1985
BYU President Defends School’s Jerusalem Center
October 1985


“BYU President Defends School’s Jerusalem Center,” Ensign, Oct. 1985, 73–74

BYU President Defends School’s Jerusalem Center

Brigham Young University President Jeffrey R. Holland visited Jerusalem in August to meet with Israeli government leaders, assuring them that the university’s study center under construction there will not be used as a base for proselyting.

The BYU Jerusalem Center for Near Eastern Studies, scheduled for completion in 1987, has been the focus of recent protests by some who fear the center will be a missionary tool. A group staged a protest at the Wailing Wall in Jerusalem in July, and others have demonstrated outside government offices, asking that BYU be forced to close down the project.

President Holland said the building is too far advanced and too much has been spent on it to move it now. The facility “was not designed to be missionary center,” he assured Israelis.

“We have been active here for seventeen years and have never conducted missionary work or proselyting.” He pointed out that in those years that BYU study programs have operated in Jerusalem, “we know of no Jew who has been converted to Mormonism through the activities of students or faculty.”

He pointed out that students, faculty, and staff who participate in BYU study programs in Jerusalem are required to sign a pledge not to engage in proselyting, on penalty of dismissal.
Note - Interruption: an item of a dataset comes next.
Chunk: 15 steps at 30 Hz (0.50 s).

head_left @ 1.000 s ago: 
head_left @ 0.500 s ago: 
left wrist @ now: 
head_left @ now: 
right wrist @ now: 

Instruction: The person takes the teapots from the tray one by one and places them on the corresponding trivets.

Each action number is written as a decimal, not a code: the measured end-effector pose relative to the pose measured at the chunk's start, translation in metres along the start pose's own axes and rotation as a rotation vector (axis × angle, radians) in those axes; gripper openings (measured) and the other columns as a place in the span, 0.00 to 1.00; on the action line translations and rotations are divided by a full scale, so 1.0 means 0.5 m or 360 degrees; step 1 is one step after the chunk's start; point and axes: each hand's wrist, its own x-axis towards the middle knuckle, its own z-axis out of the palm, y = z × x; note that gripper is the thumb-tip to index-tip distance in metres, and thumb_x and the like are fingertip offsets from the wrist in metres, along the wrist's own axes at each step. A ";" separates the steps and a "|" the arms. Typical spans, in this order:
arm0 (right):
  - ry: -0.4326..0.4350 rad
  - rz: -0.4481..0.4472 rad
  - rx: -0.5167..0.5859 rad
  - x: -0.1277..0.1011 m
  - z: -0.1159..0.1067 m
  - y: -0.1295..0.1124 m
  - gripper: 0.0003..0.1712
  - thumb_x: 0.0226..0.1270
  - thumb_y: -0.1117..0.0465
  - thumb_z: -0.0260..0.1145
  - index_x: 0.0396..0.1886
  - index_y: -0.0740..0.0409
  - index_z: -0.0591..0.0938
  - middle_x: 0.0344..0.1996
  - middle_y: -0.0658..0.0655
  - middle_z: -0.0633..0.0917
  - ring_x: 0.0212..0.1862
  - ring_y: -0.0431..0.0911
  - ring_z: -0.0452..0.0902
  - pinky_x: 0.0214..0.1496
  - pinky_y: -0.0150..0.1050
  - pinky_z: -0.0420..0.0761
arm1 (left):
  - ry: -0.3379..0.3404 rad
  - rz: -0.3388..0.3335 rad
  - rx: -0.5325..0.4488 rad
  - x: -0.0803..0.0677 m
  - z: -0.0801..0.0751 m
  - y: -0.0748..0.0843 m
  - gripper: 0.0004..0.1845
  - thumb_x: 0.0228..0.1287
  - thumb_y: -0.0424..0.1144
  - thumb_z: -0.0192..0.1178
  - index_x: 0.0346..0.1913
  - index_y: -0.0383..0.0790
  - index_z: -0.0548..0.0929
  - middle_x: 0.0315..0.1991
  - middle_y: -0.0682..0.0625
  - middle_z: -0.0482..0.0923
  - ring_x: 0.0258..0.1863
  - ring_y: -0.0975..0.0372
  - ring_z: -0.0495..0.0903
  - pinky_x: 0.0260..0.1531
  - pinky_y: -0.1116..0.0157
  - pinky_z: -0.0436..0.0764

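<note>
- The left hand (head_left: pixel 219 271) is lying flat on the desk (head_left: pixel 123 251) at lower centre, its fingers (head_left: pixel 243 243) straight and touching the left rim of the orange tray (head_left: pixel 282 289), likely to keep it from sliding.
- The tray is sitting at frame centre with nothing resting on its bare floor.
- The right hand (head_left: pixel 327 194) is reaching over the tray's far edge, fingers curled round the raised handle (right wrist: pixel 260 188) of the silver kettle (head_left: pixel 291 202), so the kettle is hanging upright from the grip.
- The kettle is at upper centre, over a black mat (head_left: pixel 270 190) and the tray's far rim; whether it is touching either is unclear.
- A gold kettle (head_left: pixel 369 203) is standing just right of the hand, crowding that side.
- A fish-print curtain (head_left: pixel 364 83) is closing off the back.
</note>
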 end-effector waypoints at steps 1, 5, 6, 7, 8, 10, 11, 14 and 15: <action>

The BYU project received support from the United Jewish Council of Utah, which cabled top Israeli government leaders and Jerusalem Mayor Teddy Kollek, who supports the project himself. The council’s telegram said, in part:

“For over one hundred years, the Jewish and LDS communities have coexisted in the Salt Lake Valley in a spirit of true friendship and harmony. It has been our experience that when the leaders of the LDS Church make a commitment of policy, it is a commitment which can be relied upon. The stated commitment of Brigham Young University not to violate the laws of the state of Israel, or its own commitment regarding proselytizing in the state of Israel through the Jerusalem-based Brigham Young facility, is a commitment which we sincerely believe will be honored.”

The center will provide academic, housing, and dining facilities for nearly two hundred students, faculty, and staff.

BYU’s Division of Continuing Education and David M. Kennedy Center for International Studies offer educational programs in Jerusalem which include undergraduate and graduate study, faculty professional development, research, semester, and half-semester or short-term adult study programs.